Wickens nimmt Fahrt auf – Bestzeit im zweiten Freien Training

  • Robert Wickens setzte im zweiten Freien Training die Bestzeit.
  • Lucas Auer wurde Zweitschnellster.
  • Jamie Green war der Drittschnellste.
  • Marco Wittmann der beste BMW-Pilot - Platz 5.

Beim ersten Freien Training am späten Freitagnachmittag hielten sich die Mercedes-AMG-Piloten noch vornehm zurück – Robert Wickens gelang mit Platz sechs die beste Platzierung.
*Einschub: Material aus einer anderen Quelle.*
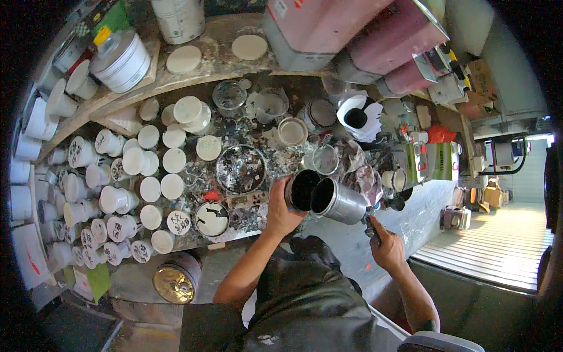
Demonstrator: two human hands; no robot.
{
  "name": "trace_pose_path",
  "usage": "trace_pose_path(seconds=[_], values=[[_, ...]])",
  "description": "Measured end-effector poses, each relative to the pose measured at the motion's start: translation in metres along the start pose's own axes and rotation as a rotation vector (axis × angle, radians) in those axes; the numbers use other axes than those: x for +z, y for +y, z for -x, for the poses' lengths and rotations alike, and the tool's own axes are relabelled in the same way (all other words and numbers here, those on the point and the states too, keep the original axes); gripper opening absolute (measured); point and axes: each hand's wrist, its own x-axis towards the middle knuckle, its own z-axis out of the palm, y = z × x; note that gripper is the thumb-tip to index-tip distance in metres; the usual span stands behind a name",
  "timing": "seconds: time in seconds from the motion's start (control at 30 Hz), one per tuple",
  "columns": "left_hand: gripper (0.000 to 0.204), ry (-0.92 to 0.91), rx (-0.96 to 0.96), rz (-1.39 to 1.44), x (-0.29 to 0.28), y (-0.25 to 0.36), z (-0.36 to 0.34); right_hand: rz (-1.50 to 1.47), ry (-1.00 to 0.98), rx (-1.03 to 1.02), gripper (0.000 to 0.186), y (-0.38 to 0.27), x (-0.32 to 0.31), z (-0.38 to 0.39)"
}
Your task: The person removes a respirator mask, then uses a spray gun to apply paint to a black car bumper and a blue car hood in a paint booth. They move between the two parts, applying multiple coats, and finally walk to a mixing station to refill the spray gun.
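Observation:
My left hand (284,208) is wrapped round a round tub (302,189), its inside coated black. Right beside it, a grey cup (346,205) lies tipped on its side with its mouth toward the tub; the two rims touch or nearly touch. At the cup's base is the dark metal body of what looks like a paint spray gun (371,230), gripped in my right hand (388,245). Whether liquid runs between the two vessels cannot be seen. Just left of my left hand stands a wide clear bowl (240,169) smeared with paint.
Many lidded white tubs (134,159) crowd the paint-spattered bench's left side. A metal can (176,280) with a golden base lies below the front edge. Large pinkish-red cans (319,29) stand on the shelf (220,38). Clear cups (325,159) and a crumpled cloth (365,183) sit behind my hands.

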Motion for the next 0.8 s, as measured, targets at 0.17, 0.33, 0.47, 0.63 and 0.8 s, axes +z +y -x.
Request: trace_pose_path(seconds=[0.17, 0.33, 0.47, 0.63, 0.8], values=[[0.105, 0.056, 0.026, 0.126, -0.01, 0.004, 0.008, 0.207, 0.033, -0.041, 0.07, -0.023, -0.014, -0.006], [0.097, -0.028, -0.132, 0.13, -0.024, 0.007, 0.011, 0.447, 0.019, -0.053, 0.08, -0.041, -0.037, -0.003], [0.093, 0.052, -0.033, 0.147, -0.033, 0.011, 0.008, 0.635, 0.049, -0.068, 0.085, -0.058, -0.06, 0.001], [0.09, 0.004, -0.154, 0.222, -0.041, 0.019, 0.005, 0.808, 0.213, -0.158, 0.082, -0.075, -0.094, 0.008], [0.102, 0.148, 0.019, 0.219, -0.037, 0.023, 0.001, 0.955, 0.387, -0.251, 0.077, -0.087, -0.126, 0.015]])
Im zweiten Freien Training am Norisring ließen die Stuttgarter jedoch erstmals ein bisschen die Muskeln spielen und lieferten sich mit den Audi unterhaltsame Duelle um die Bestzeit. Die Nummer eins leuchtete nach 30 Minuten hinter dem Gesamtführenden Robert Wickens auf (48,570 Sekunden). Der Kanadier verwies seinen Mercedes-AMG-Kollegen Lucas Auer mit einem Vorsprung von 72 Hundertstel auf den zweiten Rang. Drittschnellster wurde Audi-Pilot Jamie Green (48,672 Sekunden).

Das gesamte Feld nahm im Vergleich zum Freitag noch einmal Fahrt auf. So knackten im ersten Freien Training fünf Piloten die 49 Sekunden-Marke, am Samstagmorgen gelang dies 19 Fahrern. Schwer bei der Zeitenjagd schienen sich zunächst die BMW-Piloten zu tun. Doch in den letzten fünf Minuten gelang Marco Wittmann (Platz 5/48,723 Sekunden), Bruno Spengler (Platz 8/48,798 Sekunden) und Timo Glock (Platz 10/48,830 Sekunden) der Sprung unter die schnellsten Zehn.
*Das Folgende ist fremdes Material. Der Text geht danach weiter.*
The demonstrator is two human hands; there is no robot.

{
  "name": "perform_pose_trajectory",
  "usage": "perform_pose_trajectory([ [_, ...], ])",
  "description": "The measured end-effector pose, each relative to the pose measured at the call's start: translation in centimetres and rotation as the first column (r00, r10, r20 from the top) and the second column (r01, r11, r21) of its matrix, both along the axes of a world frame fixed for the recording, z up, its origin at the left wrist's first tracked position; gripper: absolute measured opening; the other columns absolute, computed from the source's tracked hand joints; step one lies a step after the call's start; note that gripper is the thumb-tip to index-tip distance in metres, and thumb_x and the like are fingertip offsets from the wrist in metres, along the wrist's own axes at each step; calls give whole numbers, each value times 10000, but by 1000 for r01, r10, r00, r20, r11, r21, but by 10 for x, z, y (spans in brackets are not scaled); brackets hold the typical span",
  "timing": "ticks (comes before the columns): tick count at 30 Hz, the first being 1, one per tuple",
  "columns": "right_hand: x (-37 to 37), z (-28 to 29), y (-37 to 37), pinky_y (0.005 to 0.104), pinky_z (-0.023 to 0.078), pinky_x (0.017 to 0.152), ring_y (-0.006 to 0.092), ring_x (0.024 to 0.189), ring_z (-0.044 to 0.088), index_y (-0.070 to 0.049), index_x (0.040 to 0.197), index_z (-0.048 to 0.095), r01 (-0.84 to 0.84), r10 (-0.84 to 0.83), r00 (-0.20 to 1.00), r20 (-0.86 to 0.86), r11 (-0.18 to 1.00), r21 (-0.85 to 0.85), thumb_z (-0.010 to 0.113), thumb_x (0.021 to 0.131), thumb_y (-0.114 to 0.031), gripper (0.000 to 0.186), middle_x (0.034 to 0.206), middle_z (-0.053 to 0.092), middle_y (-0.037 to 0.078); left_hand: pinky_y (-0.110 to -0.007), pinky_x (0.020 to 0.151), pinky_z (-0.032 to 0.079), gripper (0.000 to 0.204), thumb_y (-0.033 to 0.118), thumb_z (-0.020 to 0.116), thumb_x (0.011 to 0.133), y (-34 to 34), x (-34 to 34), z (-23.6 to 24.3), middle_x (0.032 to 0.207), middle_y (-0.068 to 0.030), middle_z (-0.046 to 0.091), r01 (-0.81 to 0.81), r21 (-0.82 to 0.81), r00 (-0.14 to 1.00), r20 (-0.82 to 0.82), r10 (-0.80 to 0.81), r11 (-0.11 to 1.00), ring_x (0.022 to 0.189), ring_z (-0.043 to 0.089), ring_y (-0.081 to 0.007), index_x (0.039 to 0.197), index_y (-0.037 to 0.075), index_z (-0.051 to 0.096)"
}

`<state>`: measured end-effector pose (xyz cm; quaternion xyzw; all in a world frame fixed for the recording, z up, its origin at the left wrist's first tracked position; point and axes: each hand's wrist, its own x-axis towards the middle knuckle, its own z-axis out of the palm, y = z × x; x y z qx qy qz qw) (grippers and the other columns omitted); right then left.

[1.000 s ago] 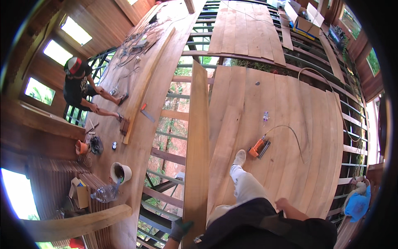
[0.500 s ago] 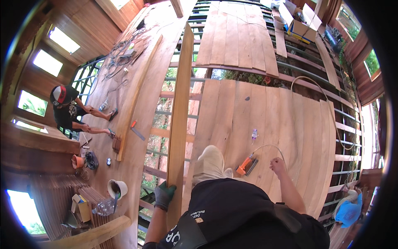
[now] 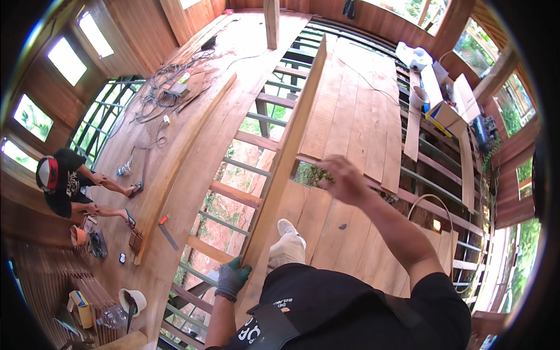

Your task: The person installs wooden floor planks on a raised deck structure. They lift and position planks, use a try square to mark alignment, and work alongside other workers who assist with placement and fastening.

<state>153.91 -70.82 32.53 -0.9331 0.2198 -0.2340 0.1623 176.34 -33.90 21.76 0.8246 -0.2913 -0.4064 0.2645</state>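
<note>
My left hand, in a grey and green glove, is closed on the near part of a long wooden plank. The plank stretches away from me, tilted on its edge, along the open gap in the floor. My bare right hand is raised in front of me, right of the plank and apart from it. Its fingers are blurred by motion, and I see nothing in them. Below lie laid floorboards, with my shoe on them beside the plank.
Metal and wood joists cross the gap on the left. A seated person rests near a thick beam and a handsaw. Tangled cables lie farther off. At right are a hose and an open carton.
My right hand has moved up and left, toward the plank. My view has shifted and turned, with my body now covering the orange nail gun. The left hand keeps its grip.
</note>
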Motion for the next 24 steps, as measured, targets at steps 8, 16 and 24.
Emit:
perform_pose_trajectory([
  [8,147,-5,-116,526,306,1120,318,1208,516,-108,1078,621,-594,582,804,-121,780,-197,774,739,-425,489,1114,606,109,-491,786,529,439,354,664,795,-180,24,104,921,-255,682,163,126,983,60,-171,979,877,665,-426,1140,82,684],
  [16,199,-43,-297,348,485,686,195,763,611,-126,842,533,-793,789,609,-81,604,-86,742,748,-438,388,781,580,14,-479,777,530,437,378,729,776,-343,43,161,928,-213,692,39,283,978,187,-95,958,886,676,-392,1135,133,687],
  [24,255,4,-510,364,470,601,229,680,631,-129,746,530,-816,784,562,263,577,25,823,670,-441,435,694,565,28,-440,754,538,434,334,793,720,-583,32,285,865,-157,711,-185,299,741,669,-67,936,827,689,-343,1091,138,681],
])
Die Temperaturen steuerten bereits in den Morgenstunden stramm auf die 30 Grad zu. „Wenn man bedenkt, dass es bei uns im Auto nochmal rund 25 Grad heißer ist, kann man sich vorstellen, wie anstrengend das ist“, sagte Audi-Fahrer Nico Müller, dessen Zeit von 48,807 Sekunden für den neunten Platz gut war. Mattias Ekström war rund ein Zehntel schneller und erreichte damit den vierten Rang. „Es läuft im Moment ganz gut. Wir versuchen alles, um unser Auto für das Qualifying zu rüsten und endlich mal wieder ein gutes Resultat in diesem zu erzielen“, sagte Ekström. Größere Probleme dürfte auf diesem Wege Gary Paffett haben. Der Brite konnte im Freien Training nur neun Runden absolvieren – die Lichtmaschine machte Probleme.

Dass lediglich 0,660 Sekunden zwischen dem schnellsten Wickens und dem langsamsten Martin Tomczyk lagen, gibt einen Vorgeschmack darauf, wie eng es im Qualifying (ab 11:05 Uhr, live auf Einsfestival) und im anschließenden Rennen (ab 13:25 Uhr, live in der ARD) auf dem Norisring zugehen wird.